Camelot, da Warner Bros., e Doutor Dolittle, da 20th Century Fox, são exemplos de produções problemáticas: protagonistas sem habilidade vocal, orçamentos estratosféricos, bastidores conturbados, resultados medíocres de bilheteria e críticas, e um legado no mínimo polêmico. Camelot abalou as finanças da Warner por anos, enquanto Doutor Dolittle se tornou um símbolo de desperdício e desorganização.

Mesmo após outras tentativas igualmente desastrosas, os grandes estúdios ainda depositavam esperanças em um último suspiro: Hello, Dolly!, lançado em 1969.

Estrelado por Barbra Streisand, o filme teve o maior orçamento já destinado a um musical até então (cerca de 25 milhões de dólares). Apesar de promissor, Dolly fracassou tanto crítica quanto comercialmente, sendo ofuscado pelas polêmicas em torno da escolha de Streisand para o papel — originalmente associado à atriz Carol Channing. A bilheteria mal cobriu os custos, mergulhando novamente a 20th Century Fox em prejuízo.

O fracasso de Hello, Dolly! foi a gota d’água. A partir dali, os estúdios passaram a repensar seriamente o investimento em musicais grandiosos.

E depois?

Os musicais luxuosos saíram de cena, mas o gênero encontrou novos caminhos. Filmes como Cabaret e All That Jazz apresentaram uma abordagem mais realista, com números musicais inseridos em contextos diegéticos — em palcos ou ensaios —, evitando que os personagens explodissem em canções do nada. O resultado foi extraordinário: Cabaret, por exemplo, é até hoje considerado um dos maiores musicais da história.

Durante as décadas de 1970 e 1980, adaptações da Broadway surgiam de forma esporádica, como os cultuados The Rocky Horror Picture Show e A Pequena Loja dos Horrores, mas eram exceções em uma época dominada por blockbusters.

Nos anos 1990, os chamados musicais animados da Renascença Disney (e seus concorrentes, como Anastasia) reviveram os elementos clássicos do gênero. Em mundos animados, fazia sentido que os personagens cantassem seus sentimentos — algo que jogava a favor da Disney. A Bela e a Fera (1991), inclusive, foi o primeiro musical indicado a melhor filme desde Hello, Dolly!.
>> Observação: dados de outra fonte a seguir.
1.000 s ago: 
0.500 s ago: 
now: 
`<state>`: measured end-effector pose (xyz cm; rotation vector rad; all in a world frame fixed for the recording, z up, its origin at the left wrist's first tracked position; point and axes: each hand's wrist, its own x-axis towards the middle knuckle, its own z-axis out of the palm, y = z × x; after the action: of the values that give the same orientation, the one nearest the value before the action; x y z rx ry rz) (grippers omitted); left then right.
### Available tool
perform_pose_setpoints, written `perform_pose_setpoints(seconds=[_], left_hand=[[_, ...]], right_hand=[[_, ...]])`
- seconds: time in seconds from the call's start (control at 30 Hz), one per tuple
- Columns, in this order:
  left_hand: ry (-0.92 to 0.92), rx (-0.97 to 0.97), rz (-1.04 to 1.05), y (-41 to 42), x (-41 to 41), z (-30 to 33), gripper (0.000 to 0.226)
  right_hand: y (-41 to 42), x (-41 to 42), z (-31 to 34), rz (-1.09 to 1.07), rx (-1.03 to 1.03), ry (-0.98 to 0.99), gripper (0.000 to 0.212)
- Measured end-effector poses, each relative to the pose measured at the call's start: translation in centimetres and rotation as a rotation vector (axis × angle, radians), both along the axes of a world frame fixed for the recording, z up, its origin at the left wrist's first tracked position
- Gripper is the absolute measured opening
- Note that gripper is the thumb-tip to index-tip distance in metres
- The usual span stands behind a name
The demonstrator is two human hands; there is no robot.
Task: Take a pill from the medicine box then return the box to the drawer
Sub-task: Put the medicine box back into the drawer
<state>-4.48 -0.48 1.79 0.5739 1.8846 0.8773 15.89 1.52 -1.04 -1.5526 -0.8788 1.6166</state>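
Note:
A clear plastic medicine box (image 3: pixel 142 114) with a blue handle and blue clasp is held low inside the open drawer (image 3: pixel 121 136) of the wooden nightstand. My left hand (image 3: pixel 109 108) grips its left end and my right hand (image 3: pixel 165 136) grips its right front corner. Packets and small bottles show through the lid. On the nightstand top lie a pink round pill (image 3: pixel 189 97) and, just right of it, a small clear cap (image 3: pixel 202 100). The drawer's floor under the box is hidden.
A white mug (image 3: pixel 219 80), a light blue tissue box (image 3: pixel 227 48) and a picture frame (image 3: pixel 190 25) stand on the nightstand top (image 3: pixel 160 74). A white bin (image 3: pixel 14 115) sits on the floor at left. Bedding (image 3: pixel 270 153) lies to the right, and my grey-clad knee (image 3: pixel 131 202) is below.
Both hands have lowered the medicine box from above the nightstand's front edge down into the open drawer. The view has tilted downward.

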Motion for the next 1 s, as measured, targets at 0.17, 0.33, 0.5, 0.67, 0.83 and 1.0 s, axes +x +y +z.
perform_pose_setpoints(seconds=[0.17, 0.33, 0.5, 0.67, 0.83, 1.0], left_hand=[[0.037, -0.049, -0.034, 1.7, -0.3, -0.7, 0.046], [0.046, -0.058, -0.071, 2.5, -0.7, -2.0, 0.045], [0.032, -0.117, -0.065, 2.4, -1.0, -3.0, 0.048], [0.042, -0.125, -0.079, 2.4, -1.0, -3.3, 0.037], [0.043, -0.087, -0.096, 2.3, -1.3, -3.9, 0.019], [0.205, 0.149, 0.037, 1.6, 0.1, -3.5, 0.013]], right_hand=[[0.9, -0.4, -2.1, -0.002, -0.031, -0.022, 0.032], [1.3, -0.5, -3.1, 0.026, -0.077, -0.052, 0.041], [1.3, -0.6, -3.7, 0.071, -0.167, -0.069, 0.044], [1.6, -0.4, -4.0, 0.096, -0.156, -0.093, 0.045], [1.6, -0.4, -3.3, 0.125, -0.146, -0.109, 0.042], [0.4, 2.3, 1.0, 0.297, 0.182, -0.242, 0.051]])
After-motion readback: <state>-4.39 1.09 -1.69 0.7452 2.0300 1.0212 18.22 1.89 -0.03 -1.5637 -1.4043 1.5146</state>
Com Moulin Rouge (2001), pela primeira vez em décadas, um musical conseguiu capturar a atenção do público, da crítica e da Academia. A estética vibrante e o tom cartunesco do filme de Baz Luhrmann justificavam os números musicais, embalados por versões exuberantes de canções conhecidas. O sucesso foi estrondoso.

Somado à adaptação de Chicago (2002), estrelada por Renée Zellweger e Catherine Zeta-Jones, o gênero viveu uma breve renascença. Durante os anos 2000 e 2010, diretores como Tim Burton, Chris Columbus, Rob Marshall, Tom Hooper e Damien Chazelle voltaram a explorar o musical no cinema. Alguns obtiveram enorme sucesso — como Chazelle com La La Land —, enquanto outros, como Hooper com sua catastrófica adaptação de Cats, fracassaram duramente.

Com grandes estúdios comprando os direitos de peças consagradas da Broadway, é plausível imaginar que estejamos à beira de uma nova renascença dos musicais — ainda que, hoje, cantar seus sentimentos não seja mais algo que o público aceite sem questionamentos.